INSTRUCTIONS TO FOLLOW: Exact reproduction of the data is required, with images excluded.

DATASET CONTENT:
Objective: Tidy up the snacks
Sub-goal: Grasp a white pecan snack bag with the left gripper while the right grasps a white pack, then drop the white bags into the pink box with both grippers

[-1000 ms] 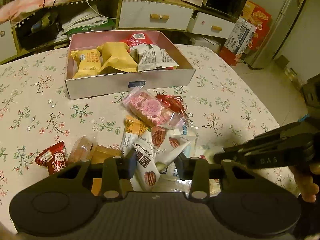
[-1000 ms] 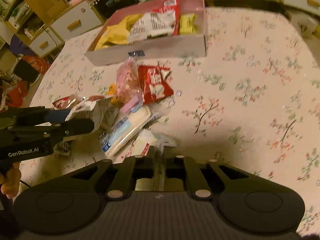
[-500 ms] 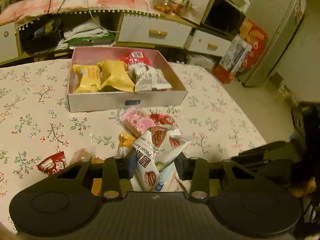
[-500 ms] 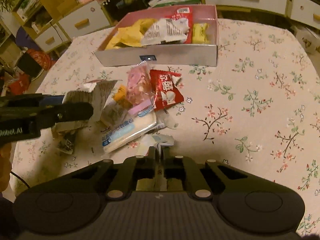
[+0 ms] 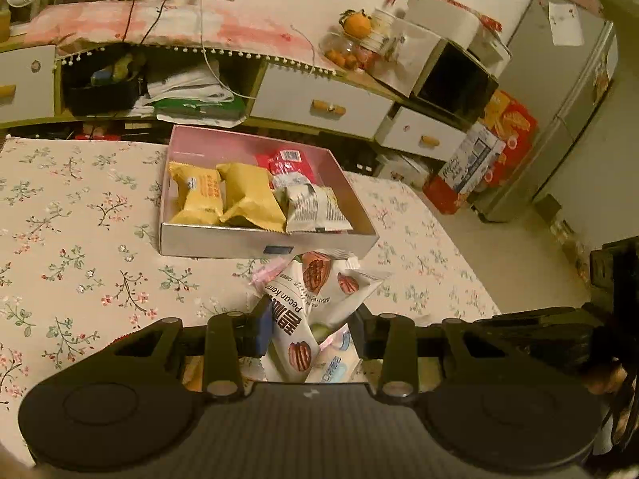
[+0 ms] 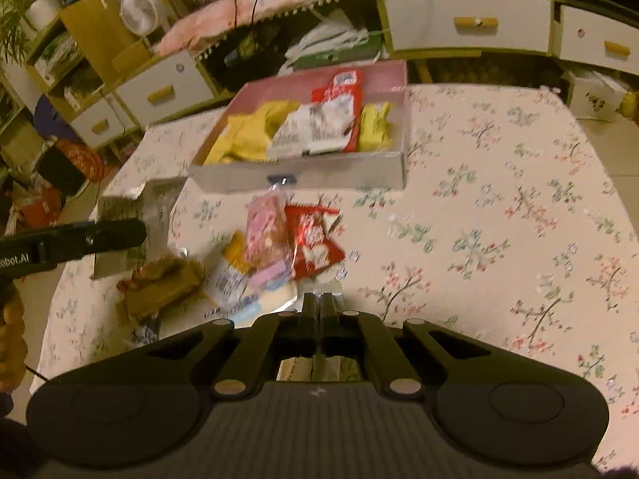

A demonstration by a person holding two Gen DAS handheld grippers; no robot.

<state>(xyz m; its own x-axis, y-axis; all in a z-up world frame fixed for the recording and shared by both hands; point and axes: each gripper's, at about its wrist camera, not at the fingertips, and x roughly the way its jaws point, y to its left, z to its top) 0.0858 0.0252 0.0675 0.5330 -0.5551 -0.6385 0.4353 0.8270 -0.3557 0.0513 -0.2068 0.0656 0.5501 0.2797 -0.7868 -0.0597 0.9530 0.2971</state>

SOLUTION FOR THIS PROBLEM:
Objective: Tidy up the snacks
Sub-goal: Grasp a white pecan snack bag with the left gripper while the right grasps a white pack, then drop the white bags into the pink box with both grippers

[-1000 ms] 
[-1000 ms] 
[-500 ms] 
[-500 ms] 
[+0 ms] 
[+0 ms] 

A demonstration by a person holding two Gen DAS handheld grippers; no robot.

<state>(xyz m; its own x-axis, y-axis; all in a z-up world frame fixed for the recording and shared by both hands; point and axes: each gripper's, at about its wrist camera, not at the fingertips, and x roughly the way its jaws point, y to its left, z to its top) 0.0858 0.0252 0.0675 0.5330 -0.5551 -0.6385 0.4353 0.8270 -0.3557 0.0513 -0.2068 0.0656 0.5501 0.2797 -0.7868 -0.0597 0.9530 0.2971</state>

The output has been completed.